== TASK PROMPT ==
Return each line of the records below in which the string "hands" turns up.

== SUPPLIED INFORMATION ==
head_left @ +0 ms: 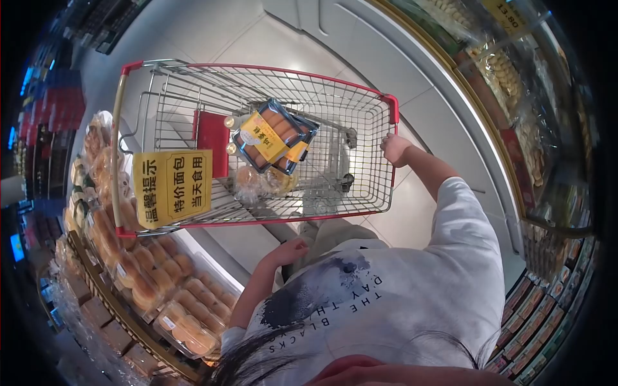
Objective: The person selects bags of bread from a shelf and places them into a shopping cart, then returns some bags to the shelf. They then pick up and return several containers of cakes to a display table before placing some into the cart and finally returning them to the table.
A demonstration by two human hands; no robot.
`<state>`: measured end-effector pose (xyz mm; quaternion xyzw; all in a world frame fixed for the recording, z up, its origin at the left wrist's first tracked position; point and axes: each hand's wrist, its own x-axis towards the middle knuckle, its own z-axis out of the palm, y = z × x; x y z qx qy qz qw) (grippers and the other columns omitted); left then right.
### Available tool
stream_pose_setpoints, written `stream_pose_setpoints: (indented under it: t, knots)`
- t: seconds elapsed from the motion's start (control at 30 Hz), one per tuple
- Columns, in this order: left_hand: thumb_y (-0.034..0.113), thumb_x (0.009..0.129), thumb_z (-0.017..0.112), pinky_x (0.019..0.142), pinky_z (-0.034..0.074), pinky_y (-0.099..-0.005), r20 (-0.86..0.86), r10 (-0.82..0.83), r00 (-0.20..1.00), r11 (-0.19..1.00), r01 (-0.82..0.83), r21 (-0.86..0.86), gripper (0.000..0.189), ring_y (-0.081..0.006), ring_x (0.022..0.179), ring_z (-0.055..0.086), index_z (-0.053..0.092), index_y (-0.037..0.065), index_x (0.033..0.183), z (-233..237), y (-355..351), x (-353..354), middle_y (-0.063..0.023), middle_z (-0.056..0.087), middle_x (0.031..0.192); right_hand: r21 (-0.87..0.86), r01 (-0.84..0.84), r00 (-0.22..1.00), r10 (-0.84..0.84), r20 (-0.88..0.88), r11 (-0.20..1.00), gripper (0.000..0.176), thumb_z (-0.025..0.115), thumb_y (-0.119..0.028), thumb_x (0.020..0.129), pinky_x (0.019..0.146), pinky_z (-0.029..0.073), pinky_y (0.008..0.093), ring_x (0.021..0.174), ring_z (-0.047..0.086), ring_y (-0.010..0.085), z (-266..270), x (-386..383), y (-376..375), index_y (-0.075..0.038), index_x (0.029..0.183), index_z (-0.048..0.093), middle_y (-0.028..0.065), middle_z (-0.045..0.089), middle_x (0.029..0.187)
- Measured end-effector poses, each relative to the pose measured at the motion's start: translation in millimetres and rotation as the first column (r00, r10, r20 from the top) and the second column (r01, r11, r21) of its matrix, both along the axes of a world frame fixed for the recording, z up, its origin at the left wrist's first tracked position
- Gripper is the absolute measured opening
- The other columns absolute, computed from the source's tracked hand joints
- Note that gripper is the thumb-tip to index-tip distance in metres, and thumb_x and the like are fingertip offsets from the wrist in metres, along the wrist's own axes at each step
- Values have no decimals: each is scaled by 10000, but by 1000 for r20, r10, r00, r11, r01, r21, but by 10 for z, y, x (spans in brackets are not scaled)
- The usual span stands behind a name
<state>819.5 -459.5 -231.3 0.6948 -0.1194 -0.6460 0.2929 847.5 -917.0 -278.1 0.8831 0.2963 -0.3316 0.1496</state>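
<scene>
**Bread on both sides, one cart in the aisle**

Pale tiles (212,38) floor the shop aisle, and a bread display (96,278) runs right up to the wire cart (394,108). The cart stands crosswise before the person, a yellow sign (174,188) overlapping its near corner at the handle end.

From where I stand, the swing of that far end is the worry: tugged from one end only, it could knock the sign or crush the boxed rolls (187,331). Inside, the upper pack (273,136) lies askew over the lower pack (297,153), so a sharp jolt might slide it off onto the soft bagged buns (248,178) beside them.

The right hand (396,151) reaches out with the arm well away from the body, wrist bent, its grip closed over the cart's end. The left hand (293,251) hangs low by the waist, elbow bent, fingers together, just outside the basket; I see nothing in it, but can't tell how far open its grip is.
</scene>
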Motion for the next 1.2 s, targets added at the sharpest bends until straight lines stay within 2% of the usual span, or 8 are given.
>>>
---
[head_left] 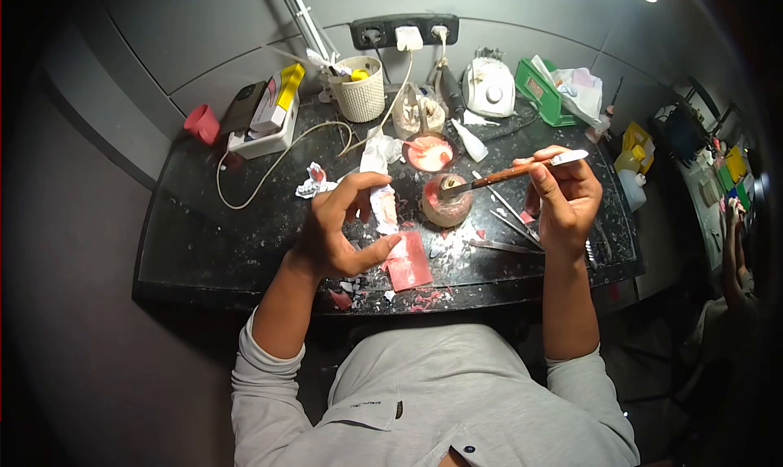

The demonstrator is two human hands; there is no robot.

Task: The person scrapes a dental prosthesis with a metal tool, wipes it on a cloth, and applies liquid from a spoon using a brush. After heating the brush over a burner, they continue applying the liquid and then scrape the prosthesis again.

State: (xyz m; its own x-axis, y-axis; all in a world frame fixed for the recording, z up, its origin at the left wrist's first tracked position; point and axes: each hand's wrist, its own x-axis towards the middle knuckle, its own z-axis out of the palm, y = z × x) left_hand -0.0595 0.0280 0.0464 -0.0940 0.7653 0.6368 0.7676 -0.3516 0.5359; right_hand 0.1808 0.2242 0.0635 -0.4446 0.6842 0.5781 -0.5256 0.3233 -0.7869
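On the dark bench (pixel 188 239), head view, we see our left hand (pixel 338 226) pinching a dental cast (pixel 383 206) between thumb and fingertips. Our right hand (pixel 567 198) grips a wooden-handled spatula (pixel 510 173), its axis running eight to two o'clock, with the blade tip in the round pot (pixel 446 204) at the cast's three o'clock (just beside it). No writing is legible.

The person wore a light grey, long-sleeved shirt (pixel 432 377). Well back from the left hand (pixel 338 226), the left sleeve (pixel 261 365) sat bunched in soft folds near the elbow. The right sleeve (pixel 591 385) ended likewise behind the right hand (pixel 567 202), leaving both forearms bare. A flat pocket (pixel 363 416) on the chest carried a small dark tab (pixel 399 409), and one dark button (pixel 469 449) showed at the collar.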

== REPLY TO THE TASK ==
A demonstration by two human hands; no robot.
The demonstrator is two human hands; there is no robot.

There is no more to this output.